● WHAT YOU WILL DO: In the data below, work out how many lines include the string "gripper". Only the number should be given.

--- SUPPLIED INFORMATION Enclosed Below ---

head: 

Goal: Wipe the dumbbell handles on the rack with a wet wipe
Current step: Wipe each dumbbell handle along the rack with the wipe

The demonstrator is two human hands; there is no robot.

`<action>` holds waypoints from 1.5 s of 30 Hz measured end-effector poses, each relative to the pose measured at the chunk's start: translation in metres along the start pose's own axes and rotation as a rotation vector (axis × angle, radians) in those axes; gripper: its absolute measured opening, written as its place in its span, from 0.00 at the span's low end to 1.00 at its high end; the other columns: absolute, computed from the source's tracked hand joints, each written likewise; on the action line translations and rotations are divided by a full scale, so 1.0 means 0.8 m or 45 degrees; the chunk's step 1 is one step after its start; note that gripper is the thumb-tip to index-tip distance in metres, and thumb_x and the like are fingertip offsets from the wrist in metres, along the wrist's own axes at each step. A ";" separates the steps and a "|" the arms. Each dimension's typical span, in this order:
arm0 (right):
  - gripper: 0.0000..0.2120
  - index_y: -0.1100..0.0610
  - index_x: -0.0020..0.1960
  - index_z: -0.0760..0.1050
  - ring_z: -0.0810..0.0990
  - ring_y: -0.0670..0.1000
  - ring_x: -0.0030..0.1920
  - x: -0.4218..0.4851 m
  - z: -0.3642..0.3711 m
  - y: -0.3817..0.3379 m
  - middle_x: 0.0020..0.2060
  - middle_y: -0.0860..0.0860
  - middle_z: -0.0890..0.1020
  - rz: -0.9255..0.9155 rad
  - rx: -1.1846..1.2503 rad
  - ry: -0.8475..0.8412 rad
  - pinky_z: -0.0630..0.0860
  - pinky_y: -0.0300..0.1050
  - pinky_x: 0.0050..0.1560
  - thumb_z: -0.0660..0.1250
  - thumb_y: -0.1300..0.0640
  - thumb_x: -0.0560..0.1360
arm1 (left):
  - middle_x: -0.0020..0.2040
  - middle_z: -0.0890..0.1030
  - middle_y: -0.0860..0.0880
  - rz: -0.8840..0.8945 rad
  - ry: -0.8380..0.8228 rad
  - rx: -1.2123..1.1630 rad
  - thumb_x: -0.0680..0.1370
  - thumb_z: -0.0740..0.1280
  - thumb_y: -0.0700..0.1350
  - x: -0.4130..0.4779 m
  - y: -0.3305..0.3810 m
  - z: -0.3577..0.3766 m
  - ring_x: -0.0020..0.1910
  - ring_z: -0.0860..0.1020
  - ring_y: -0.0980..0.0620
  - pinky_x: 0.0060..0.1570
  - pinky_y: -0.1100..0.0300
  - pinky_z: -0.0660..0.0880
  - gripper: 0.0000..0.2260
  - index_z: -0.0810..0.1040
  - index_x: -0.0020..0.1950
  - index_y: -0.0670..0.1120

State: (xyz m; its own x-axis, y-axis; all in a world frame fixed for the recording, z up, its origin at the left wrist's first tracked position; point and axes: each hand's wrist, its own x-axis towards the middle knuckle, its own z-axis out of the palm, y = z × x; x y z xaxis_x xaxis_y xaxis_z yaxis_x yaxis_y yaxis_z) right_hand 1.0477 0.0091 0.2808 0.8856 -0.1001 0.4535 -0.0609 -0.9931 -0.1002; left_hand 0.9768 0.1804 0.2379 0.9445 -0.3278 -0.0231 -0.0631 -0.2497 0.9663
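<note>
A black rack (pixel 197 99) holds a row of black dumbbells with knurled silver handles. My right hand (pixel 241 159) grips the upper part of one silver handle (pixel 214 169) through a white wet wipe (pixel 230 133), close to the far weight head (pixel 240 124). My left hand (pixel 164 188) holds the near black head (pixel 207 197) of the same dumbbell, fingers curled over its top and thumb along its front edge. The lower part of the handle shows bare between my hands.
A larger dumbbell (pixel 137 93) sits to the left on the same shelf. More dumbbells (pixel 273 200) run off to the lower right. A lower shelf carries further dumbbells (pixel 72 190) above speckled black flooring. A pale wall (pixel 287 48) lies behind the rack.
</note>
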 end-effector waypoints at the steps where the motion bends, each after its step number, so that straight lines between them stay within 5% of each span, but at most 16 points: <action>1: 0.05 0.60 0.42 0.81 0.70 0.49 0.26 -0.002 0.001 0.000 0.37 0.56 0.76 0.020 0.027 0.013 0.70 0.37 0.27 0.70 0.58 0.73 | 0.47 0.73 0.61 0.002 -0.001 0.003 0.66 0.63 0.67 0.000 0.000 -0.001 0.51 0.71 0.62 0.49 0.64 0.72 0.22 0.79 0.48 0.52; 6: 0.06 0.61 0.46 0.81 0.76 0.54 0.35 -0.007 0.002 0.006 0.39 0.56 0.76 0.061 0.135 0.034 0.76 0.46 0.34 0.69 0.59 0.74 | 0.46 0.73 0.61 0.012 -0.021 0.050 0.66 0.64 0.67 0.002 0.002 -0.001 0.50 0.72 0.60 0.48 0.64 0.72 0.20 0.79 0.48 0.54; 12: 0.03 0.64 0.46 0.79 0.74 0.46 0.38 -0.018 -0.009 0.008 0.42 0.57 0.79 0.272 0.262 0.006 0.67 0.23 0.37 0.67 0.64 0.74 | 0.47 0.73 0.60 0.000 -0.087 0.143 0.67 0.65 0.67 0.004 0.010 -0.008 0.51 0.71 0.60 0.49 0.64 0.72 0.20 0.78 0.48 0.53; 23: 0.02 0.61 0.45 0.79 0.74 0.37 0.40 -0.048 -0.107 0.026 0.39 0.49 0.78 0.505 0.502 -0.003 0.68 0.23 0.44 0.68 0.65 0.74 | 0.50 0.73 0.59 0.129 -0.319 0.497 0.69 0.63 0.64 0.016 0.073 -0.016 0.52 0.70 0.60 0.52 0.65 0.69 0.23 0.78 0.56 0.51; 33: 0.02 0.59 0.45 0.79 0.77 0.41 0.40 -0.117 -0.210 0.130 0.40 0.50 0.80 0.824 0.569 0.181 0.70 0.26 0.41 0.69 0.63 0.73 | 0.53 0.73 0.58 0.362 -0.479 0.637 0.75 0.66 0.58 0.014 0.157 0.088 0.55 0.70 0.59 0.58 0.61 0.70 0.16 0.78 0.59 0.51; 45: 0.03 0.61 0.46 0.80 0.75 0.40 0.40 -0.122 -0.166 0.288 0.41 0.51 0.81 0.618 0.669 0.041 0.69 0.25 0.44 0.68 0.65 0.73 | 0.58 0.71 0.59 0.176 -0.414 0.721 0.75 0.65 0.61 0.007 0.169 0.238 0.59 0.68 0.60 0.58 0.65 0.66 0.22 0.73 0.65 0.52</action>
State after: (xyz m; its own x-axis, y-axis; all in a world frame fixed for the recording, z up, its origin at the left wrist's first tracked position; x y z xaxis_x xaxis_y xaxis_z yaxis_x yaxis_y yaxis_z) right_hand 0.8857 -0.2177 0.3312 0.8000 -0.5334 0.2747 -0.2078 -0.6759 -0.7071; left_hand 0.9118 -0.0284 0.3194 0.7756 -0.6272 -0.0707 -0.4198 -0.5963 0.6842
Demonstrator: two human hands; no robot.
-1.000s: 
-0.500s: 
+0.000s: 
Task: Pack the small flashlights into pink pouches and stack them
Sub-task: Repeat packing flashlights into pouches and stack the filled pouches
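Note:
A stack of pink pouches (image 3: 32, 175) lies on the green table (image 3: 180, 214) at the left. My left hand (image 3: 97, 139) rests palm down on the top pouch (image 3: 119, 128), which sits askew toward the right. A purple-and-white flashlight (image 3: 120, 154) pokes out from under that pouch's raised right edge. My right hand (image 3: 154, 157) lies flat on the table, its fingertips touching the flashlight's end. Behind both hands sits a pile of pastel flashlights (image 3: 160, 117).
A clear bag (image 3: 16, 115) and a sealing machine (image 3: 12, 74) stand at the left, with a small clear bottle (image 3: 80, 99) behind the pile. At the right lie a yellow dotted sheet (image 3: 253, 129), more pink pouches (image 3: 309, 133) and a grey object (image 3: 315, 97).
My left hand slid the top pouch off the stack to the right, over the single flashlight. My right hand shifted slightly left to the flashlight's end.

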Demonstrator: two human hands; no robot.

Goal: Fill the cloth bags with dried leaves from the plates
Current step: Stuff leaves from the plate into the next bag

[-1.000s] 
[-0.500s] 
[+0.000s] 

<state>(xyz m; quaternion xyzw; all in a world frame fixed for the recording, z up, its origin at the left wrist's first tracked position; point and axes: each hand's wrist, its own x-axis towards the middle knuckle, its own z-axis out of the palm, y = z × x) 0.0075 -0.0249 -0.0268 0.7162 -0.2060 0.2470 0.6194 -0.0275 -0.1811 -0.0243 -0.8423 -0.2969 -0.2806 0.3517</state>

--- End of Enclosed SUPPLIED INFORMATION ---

● ANSWER TO THE EXERCISE: 3